Die Kaufseite ist so aggressiv, aber der Preis bleibt trotzdem auf der Stelle – XAU liegt jetzt bei 4606. Aktive Käufe machen 62% aus, in 7 Stunden kam es zu einem Volumenschub von 42,96%. Doch auch nach 4 Stunden läuft der Kurs immer noch seitwärts: 4620 ist das Hoch der letzten 24 Stunden, es wurde zum zweiten Mal hochgepusht und dann wieder „abgeklatscht“.

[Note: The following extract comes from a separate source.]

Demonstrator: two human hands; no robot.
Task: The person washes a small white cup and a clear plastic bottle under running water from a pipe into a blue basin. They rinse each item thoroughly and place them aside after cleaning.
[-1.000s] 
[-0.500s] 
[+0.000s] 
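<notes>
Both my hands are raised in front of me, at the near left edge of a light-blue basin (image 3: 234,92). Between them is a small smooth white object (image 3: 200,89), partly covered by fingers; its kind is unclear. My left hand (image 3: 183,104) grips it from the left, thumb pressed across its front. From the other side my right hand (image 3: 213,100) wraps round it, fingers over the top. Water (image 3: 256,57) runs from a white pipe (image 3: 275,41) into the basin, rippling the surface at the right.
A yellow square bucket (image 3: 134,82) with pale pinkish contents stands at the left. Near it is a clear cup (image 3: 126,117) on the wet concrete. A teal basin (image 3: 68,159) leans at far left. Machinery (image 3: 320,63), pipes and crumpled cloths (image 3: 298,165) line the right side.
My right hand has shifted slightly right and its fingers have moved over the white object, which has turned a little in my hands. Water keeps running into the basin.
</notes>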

Das Problem liegt beim OI: Er folgt nicht. Das Open Interest schrumpfte innerhalb eines Tages um 2,12%, während der Preis auf Hochniveau „drückt“, aber das Positionsvolumen wird zurückgezogen. Diese aktiven Käufe sind also keine frisches Geld, das long eröffnet hat – sie sind nur Short-Eindeckungen. Die nachgezogenen Kauforders reichen gerade mal, um den Preis zu „schaben“, aber nicht, um einen Trend zu stützen.

Das große Geld handelt echter: Der Whale-Long-Positionsbestand wurde innerhalb von 7 Stunden um 2,19% gekappt. Und im Spot hat eine große Order über 5 Kerzen hinweg keinen einzigen Cent Bewegung gemacht. Die 20-Stufen-Verkaufsorders sind dabei um 40% dicker als die Kauforders. Was reduziert werden sollte, wird reduziert; was aufgenommen werden sollte, bleibt aus. Der Rebound ist im Grunde nur dafür da, anderen den Wagen zu ziehen.

Meine Haltung: Short. 4606 bis 4620 ist die Short-Zone. Zuerst schauen wir auf 4574 und 4569; wenn das bricht, dann auf 4567.

Bedingung für die Umkehr: Wenn das Volumen 4620,49 deutlich „aufisst“, OI von Schrumpfen zu Zunehmen wechselt und die Whale-Long-Positionen den Kurs drehen und aufstocken – dann werden aus den Eindeckungen echte Breakouts, und die Shorts müssen Fehler eingestehen und aus dem Trade raus.